### EXERCISE DESCRIPTION
Your answer should contain only the lines from the top of the data below down through the one with "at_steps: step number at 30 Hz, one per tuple", transcribed exactly and without pictures; please include nothing more.

Data entries
===============

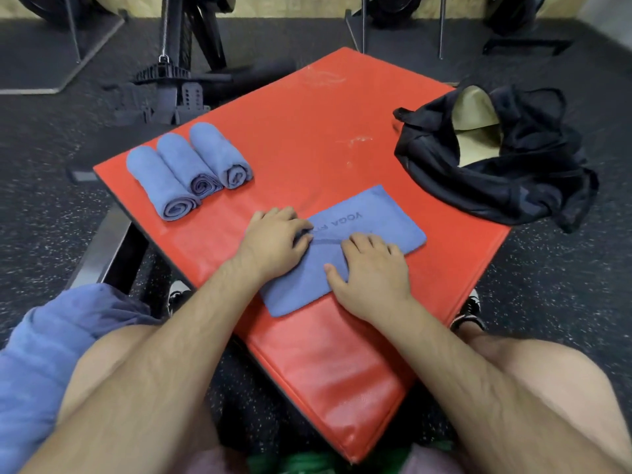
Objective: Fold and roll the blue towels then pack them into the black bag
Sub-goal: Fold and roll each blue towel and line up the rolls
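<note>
Three rolled towels (186, 169) lie side by side on the left part of the mat (307, 124). The bag (513, 172) sits at its right edge. Between them, nearer the person, a flat towel (372, 217) lies under the left hand (273, 241) and right hand (372, 268).

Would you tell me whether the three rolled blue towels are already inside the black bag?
No, the three rolled towels lie side by side on the red mat, well apart from the black bag.
</note>
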The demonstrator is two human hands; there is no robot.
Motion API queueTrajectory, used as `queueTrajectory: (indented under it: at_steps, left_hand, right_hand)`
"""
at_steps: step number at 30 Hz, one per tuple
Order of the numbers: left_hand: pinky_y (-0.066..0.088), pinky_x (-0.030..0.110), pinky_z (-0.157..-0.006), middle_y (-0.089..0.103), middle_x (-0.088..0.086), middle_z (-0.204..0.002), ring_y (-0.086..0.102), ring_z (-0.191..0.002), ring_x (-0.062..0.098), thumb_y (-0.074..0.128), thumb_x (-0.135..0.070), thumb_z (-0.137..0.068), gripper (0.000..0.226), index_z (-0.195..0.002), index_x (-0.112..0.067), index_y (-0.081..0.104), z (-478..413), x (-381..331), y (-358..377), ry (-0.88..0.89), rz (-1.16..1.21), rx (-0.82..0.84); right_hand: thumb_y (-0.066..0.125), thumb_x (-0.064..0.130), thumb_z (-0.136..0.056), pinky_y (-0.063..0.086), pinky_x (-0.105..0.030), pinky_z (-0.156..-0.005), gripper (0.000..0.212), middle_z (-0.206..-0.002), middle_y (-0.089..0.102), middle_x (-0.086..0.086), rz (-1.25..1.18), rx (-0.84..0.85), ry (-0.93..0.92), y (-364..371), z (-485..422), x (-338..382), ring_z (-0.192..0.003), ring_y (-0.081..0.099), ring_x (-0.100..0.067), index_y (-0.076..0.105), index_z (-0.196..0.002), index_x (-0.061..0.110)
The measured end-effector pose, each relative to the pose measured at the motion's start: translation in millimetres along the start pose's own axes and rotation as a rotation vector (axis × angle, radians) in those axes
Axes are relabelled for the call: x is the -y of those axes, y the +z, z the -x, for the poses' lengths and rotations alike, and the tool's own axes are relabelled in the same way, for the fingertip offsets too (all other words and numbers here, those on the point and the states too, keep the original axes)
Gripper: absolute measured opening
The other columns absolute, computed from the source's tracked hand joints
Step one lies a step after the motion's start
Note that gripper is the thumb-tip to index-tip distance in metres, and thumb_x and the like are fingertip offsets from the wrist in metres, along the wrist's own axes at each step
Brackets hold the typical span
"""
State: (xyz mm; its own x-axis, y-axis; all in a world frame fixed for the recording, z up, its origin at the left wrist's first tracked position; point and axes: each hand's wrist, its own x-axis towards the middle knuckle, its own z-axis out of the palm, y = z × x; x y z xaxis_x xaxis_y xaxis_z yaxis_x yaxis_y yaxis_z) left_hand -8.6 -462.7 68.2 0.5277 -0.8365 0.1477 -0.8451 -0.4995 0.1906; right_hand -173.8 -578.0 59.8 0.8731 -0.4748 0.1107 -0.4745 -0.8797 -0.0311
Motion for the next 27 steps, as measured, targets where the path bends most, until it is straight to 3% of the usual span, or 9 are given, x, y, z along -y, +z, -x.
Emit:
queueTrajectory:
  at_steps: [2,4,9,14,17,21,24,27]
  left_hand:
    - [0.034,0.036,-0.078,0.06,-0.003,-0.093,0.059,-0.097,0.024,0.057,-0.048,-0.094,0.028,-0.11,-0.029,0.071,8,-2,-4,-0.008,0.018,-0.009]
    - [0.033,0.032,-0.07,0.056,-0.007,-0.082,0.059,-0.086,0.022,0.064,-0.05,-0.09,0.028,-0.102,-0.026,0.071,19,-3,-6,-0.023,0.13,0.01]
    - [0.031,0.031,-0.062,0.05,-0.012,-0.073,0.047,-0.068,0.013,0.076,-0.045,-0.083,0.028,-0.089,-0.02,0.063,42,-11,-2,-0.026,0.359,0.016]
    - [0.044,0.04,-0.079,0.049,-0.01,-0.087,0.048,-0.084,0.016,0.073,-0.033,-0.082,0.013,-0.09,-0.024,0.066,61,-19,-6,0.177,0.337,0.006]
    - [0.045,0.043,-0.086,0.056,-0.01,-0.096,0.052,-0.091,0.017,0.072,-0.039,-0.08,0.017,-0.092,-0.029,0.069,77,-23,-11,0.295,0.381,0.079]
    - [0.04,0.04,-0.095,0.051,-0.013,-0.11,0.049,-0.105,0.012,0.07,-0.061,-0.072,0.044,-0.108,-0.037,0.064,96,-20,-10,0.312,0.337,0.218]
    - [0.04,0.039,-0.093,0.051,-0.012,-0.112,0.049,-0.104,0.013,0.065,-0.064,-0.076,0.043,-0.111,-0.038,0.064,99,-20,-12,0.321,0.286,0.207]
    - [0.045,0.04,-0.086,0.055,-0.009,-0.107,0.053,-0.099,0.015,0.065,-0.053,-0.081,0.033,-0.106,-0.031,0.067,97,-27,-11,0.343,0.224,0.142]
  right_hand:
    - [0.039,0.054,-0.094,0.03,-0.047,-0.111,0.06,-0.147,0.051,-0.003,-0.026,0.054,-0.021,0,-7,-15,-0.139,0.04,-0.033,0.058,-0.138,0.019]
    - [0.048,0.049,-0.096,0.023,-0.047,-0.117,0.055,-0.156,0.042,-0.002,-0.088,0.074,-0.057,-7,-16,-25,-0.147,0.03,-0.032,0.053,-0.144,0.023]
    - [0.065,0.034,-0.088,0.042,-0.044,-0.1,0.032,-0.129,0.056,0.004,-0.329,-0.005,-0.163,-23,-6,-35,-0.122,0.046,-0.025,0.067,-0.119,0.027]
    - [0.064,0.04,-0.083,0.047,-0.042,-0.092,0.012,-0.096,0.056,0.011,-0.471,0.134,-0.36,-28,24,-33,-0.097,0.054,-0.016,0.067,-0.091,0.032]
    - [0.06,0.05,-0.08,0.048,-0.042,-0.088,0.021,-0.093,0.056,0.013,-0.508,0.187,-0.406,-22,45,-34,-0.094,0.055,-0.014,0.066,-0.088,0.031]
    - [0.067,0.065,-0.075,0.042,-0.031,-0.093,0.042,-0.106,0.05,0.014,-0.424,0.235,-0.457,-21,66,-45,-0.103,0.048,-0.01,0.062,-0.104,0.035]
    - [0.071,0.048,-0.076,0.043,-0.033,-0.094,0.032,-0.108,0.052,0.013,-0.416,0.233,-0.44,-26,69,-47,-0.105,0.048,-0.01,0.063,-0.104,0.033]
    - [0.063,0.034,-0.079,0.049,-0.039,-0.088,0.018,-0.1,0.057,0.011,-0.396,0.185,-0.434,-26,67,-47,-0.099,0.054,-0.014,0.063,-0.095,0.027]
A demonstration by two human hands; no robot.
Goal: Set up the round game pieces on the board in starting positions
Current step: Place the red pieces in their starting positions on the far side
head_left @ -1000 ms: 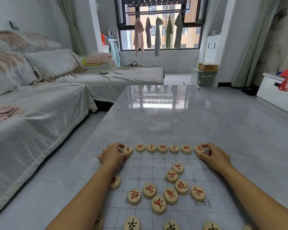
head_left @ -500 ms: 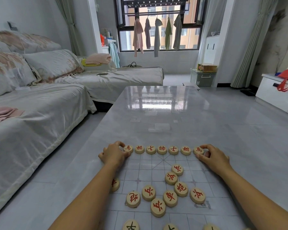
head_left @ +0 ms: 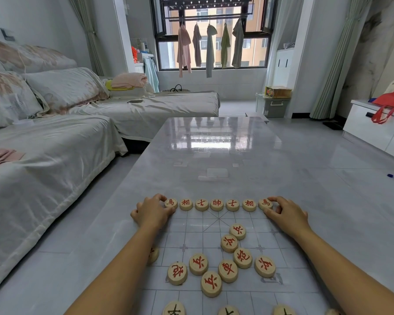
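A pale, thin game board (head_left: 214,228) printed with grey grid lines lies on the glossy grey marble-look table (head_left: 214,155) in the lower middle of the frame. Along the board's far edge, seven round light-wood game pieces with red characters (head_left: 216,204) stand in one straight row, each just beside the next. The left hand (head_left: 151,212) sits at the row's left end, fingers curled, its fingertips pinching the leftmost piece (head_left: 170,203); whether another piece lies under the palm cannot be told. The right hand (head_left: 287,212) mirrors it at the right end, thumb and fingers closed around the rightmost piece (head_left: 265,203). Below the row, in the lower middle, eight loose red-marked pieces (head_left: 228,271) lie scattered on the grid, several touching, and a ninth (head_left: 153,255) peeks out from behind the left forearm. At the bottom edge, three pieces with black characters (head_left: 173,309) are cut off by the frame. A sofa draped in white cloth (head_left: 43,155) fills the left of the frame.
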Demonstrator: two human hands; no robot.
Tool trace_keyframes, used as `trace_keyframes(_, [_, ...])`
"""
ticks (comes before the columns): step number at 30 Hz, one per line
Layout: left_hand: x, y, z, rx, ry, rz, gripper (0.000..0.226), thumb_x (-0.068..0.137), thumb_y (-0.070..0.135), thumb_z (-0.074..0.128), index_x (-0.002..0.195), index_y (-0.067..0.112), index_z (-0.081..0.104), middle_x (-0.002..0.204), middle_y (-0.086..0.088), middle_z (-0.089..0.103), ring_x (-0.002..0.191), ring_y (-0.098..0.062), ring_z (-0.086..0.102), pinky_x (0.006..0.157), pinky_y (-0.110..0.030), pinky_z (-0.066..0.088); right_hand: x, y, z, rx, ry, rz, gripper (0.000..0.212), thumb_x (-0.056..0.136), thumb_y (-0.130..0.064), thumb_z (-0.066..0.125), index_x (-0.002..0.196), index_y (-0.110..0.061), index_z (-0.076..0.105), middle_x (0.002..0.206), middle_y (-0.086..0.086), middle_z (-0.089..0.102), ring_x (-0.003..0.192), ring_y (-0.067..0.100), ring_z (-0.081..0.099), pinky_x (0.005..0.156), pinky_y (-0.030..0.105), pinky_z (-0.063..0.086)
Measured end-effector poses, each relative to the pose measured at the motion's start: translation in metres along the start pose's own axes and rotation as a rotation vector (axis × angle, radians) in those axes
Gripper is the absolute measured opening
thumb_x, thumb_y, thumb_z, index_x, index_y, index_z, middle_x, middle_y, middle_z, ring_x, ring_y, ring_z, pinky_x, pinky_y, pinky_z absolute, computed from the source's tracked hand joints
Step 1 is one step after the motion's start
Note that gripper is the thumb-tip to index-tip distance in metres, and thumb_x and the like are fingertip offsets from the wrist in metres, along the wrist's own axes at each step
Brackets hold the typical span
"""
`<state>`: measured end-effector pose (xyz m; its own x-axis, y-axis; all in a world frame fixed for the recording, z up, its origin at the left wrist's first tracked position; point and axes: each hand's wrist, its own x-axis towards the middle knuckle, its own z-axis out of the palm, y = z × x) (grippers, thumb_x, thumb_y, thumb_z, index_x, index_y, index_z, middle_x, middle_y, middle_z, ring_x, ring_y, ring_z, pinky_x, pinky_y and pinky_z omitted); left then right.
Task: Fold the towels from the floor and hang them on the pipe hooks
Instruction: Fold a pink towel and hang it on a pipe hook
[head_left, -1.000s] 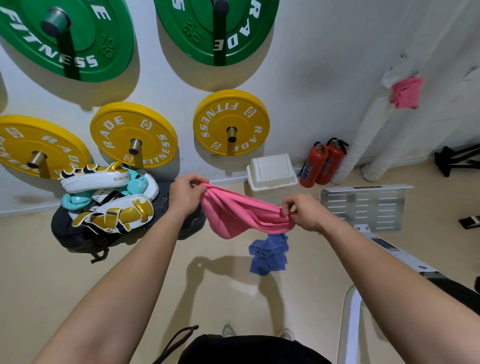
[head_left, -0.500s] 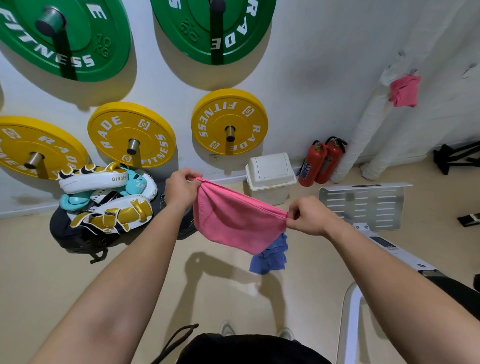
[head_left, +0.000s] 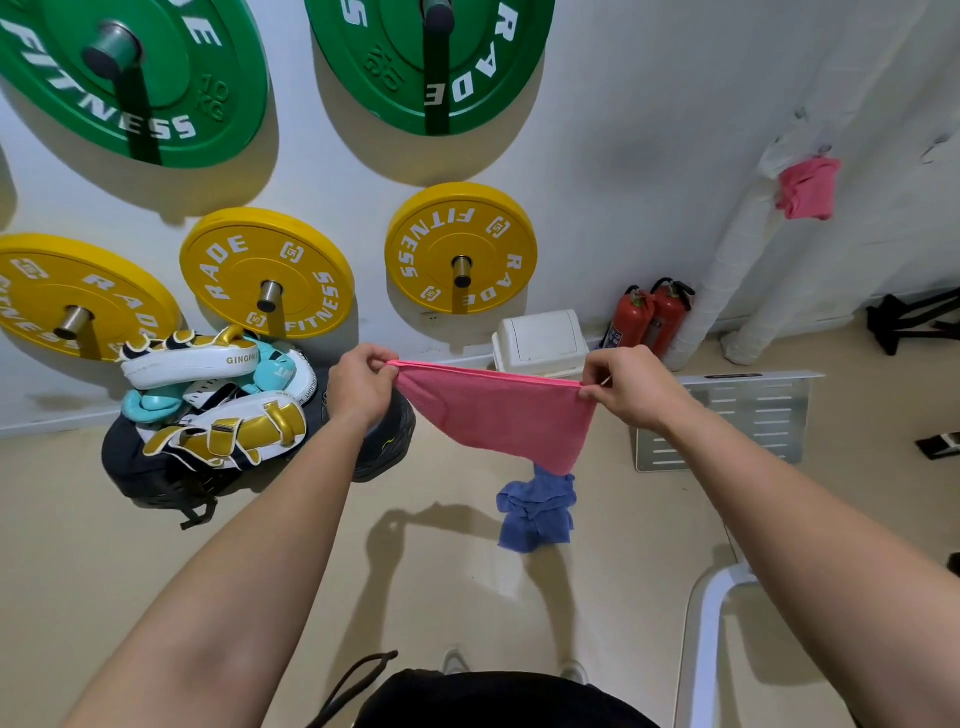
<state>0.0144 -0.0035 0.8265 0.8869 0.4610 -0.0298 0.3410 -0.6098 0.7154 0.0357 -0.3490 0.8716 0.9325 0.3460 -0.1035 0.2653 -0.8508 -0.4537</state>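
Pink towel (head_left: 498, 415) was up off the floor (head_left: 249, 545), stretched open in the air in front of us. Our left grip (head_left: 358, 387) pinched one top corner between thumb and curled fingers, and our right grip (head_left: 631, 387) pinched the other. The top edge ran taut between them, and the rest hung down in a lopsided flap, longest toward the right. We judged that we were at the start of the fold for this towel: it was spread out, with no crease laid in yet. The next move, as we read it, called for bringing the two corners together so the cloth halved on itself, then catching the loose lower edge before it twisted. A blue towel (head_left: 537, 512) lay crumpled on the floor, showing just under the hanging flap, not yet picked up. Well off to the right, a hung towel (head_left: 808, 187), also pink, was already on the white wrapped pipe (head_left: 722, 280); we could not make out the hook itself. Once folded, ours would have to be carried over that way.
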Motion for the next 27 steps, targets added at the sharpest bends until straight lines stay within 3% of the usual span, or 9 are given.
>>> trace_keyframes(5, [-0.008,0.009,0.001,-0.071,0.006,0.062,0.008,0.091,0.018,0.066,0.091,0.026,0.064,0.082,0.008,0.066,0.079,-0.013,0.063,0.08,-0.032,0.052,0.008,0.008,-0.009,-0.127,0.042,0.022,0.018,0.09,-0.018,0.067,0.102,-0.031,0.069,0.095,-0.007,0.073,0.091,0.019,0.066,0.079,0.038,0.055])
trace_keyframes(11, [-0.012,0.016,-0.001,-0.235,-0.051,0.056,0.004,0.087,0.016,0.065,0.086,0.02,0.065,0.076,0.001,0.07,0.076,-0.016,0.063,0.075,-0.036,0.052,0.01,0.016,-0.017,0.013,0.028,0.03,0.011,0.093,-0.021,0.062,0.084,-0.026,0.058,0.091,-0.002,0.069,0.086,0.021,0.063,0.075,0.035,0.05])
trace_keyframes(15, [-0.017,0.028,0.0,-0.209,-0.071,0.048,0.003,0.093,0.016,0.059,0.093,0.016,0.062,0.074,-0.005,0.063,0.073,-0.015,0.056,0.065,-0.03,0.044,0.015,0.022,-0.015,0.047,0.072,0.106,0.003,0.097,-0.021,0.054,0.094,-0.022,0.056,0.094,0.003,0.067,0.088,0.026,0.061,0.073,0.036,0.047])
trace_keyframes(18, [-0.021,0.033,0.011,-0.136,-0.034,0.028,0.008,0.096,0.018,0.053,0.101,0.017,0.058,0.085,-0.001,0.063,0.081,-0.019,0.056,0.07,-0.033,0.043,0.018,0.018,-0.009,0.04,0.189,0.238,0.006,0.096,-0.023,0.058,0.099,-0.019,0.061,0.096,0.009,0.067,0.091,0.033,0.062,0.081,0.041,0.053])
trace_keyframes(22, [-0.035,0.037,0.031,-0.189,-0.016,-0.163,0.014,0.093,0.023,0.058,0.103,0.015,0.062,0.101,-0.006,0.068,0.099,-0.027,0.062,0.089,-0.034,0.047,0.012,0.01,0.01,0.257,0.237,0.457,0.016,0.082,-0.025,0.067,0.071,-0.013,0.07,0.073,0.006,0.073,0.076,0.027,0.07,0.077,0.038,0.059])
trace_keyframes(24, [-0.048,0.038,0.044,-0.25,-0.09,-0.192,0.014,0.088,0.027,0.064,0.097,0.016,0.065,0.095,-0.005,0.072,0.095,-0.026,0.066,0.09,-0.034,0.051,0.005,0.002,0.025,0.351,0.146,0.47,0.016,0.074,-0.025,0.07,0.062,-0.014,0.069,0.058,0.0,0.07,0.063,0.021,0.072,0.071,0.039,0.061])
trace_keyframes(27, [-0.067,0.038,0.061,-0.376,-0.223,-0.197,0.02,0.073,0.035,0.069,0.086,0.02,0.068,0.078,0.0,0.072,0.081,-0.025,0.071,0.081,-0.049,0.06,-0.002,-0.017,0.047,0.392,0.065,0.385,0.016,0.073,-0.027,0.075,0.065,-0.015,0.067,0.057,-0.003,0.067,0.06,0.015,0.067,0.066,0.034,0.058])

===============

### WRITTEN REPLY
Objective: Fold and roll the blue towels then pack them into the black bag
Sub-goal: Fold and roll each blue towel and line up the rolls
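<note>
Three rolled towels (186, 169) lie side by side on the left part of the mat (307, 124). The bag (513, 172) sits at its right edge. Between them, nearer the person, a flat towel (372, 217) lies under the left hand (273, 241) and right hand (372, 268).

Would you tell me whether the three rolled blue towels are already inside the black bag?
No, the three rolled towels lie side by side on the red mat, well apart from the black bag.
</note>
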The demonstrator is two human hands; there is no robot.
Motion API queueTrajectory, used as `queueTrajectory: (indented under it: at_steps, left_hand, right_hand)`
"""
at_steps: step number at 30 Hz, one per tuple

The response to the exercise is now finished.